Ademais, assim como no processo penal, há, na apuração de falta grave no âmbito da execução penal, uma supervalorização da prova testemunhal.
Por derradeiro, em muitos casos, os agentes penitenciários são as únicas pessoas que presenciam as faltas ou que querem/podem depor sem pressões, considerando que muitos apenados “não querem se envolver” (é comum que digam que não presenciaram o fato para evitar que sejam vistos como “alcaguetes”) ou são parciais (por serem de facção rival).
Por esses motivos, os Juízes e Tribunais aceitam os relatos dos agentes penitenciários sem reservas, salvo quando há algum motivo grave para duvidar da integridade dos relatos do agente, como, por exemplo, a existência de um conjunto probatório em sentido contrário ou fatos que demonstrem o mero interesse de prejudicar o apenado.
Seguindo a tese da validade dos relatos dos agentes penitenciários, foi publicado ontem um acórdão do Tribunal de Justiça de Minas Gerais, o qual trago à colação:
AGRAVO DE EXECUÇÃO PENAL – DECISÃO A QUO DESCLASSIFICATÓRIA QUANTO AO RECONHECIMENTO DE FALTA GRAVE – IDENTIFICAÇÃO DE FALTA MÉDIA – RECURSO MINISTERIAL VISANDO À REFORMA DO R. DECISUM – PROVIMENTO IMPERATIVO – CONFIGURAÇÃO DE FALTA GRAVE – VIOLAÇÃO AO ART. 39, INCISOS II E V, DA LEI DE EXECUCOES PENAIS – INTELIGÊNCIA DO ART. 50, INC. VI, DO MESMO DIPLOMA LEGAL – APLICAÇÃO DOS CONSECTÁRIOS LEGAIS. – Comprovado mediante procedimento administrativo que o reeducando desrespeitou imotivadamente a ordem dada pelo agente público responsável pela segurança no ambiente prisional, não há como deixar de reconhecer a prática de falta grave, nos termos do art. 39, incisos II e V, c/c art. 50, inc.

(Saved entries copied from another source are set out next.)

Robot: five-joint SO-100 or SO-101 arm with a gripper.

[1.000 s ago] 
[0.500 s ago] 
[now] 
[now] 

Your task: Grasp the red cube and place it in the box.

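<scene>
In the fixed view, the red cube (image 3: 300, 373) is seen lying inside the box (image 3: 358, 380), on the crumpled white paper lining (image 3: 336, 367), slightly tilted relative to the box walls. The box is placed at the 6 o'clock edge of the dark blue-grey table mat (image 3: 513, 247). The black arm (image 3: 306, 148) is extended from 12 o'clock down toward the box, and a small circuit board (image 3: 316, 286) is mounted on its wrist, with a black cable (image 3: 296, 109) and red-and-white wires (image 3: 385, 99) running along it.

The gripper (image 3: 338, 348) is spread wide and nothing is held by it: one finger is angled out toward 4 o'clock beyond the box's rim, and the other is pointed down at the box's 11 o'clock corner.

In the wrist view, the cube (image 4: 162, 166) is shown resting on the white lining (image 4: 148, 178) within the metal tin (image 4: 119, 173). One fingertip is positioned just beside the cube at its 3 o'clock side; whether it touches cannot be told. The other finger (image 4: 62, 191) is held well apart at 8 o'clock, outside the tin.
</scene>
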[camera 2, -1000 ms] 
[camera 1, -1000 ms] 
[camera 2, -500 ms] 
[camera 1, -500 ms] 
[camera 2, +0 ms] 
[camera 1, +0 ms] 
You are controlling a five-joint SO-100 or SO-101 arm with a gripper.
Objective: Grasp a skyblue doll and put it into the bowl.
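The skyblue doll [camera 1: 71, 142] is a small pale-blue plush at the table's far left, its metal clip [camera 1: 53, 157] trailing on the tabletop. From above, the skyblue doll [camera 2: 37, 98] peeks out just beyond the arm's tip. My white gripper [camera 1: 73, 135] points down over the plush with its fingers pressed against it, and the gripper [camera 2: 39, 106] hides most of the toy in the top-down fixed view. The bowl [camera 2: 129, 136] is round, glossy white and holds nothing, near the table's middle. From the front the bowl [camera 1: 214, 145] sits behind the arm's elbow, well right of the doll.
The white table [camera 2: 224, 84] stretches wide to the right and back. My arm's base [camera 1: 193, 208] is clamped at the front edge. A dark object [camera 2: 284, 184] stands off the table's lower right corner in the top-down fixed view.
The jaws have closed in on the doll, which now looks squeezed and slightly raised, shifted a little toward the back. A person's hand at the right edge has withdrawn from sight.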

VI, todos da LEP, com a ressalva de que o depoimento prestado pelo funcionário goza de fé pública – A jurisprudência do Superior Tribunal de Justiça é pacífica no sentido de que a competência para a apuração do cometimento de falta disciplinar grave é da autoridade administrativa responsável pela gestão do estabelecimento prisional, conforme encerrado no Recurso Especial Repetitivo de nº 1.378.557/RS. Dessa feita, pelo menos em regra, é vedado ao Juiz da Execução se imiscuir sobre o mérito da questão disciplinar a ele submetida, devendo sua atuação se ater à aplicação das sanções de sua competência previstas em lei – O reconhecimento da falta grave implica na regressão do regime carcerário, na alteração da data-base para futuros benefícios e na perda dos dias remidos, consoante orientação remansosa do Superior Tribunal de Justiça.
(TJ-MG – AGEPN: 10079170049294002 MG, Relator: Catta Preta, Data de Julgamento: 06/11/0018, Data de Publicação: 21/11/2018)

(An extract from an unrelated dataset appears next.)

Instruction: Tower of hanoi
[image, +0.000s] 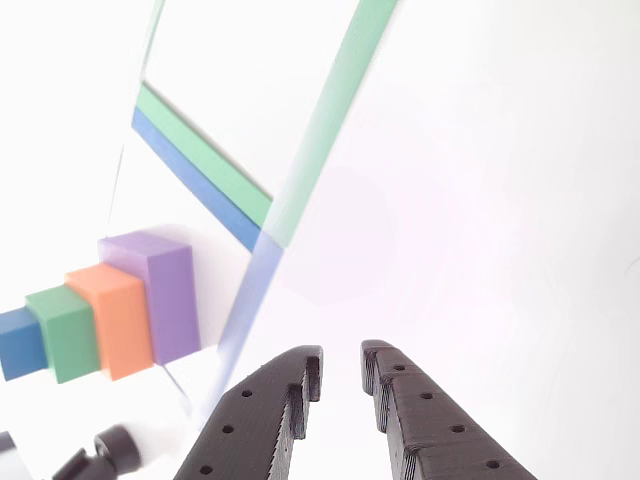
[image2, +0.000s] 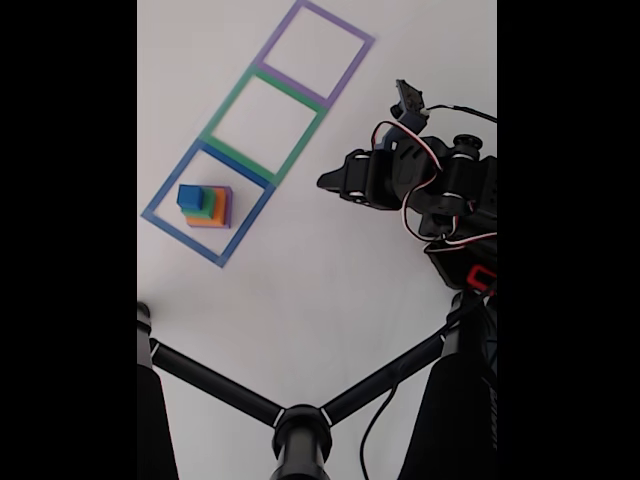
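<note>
We log the white table (image2: 320, 290) first, then the three taped square outlines running in a row: purple outline (image2: 316, 48), green outline (image2: 264, 124), blue outline (image2: 207, 203). In the fixed view the arm (image2: 430, 185) sits well apart from all three, out to the right of the row.

The tower of hanoi (image2: 206, 205) stands complete inside the blue outline, all four blocks stacked. In the other view the stack reads sideways, widest to smallest: purple slab (image: 160, 295), orange block (image: 112, 320), green block (image: 64, 332), blue cube (image: 20, 342), each touching the next. Its long axis, slab to cube, points leftward in that view, roughly across the line the jaws point along.

The gripper (image: 340, 375) enters from the bottom edge of the other view. We see its two black fingers (image: 290, 385) standing slightly apart, a narrow gap between the tips, nothing held between them; bare table lies ahead of them.

The relation that matters: the stack lies to the left of the jaws in the other view, near but not between them, with a strip of blue tape in between. We judge no block lifted yet. The blue cube, the likely first pick, is the part of the stack farthest from the jaws, so we expect the arm must swing left and open wider before closing.
</note>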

No caso em comento, apurava-se a falta grave consistente no descumprimento de ordem dada por agente penitenciário. Para o Tribunal de Justiça, o depoimento prestado pelo agente – funcionário público – goza de fé pública. Em suma, presume-se que os seus relatos são verdadeiros, salvo prova em sentido contrário.
Assim, no papel defensivo, é necessário analisar se há alguma animosidade entre o agente penitenciário e o apenado. Também é relevante demonstrar por outras provas que o fato não ocorreu ou, se ocorreu, teve uma justa causa (ex.: fugiu em razão de graves ameaças).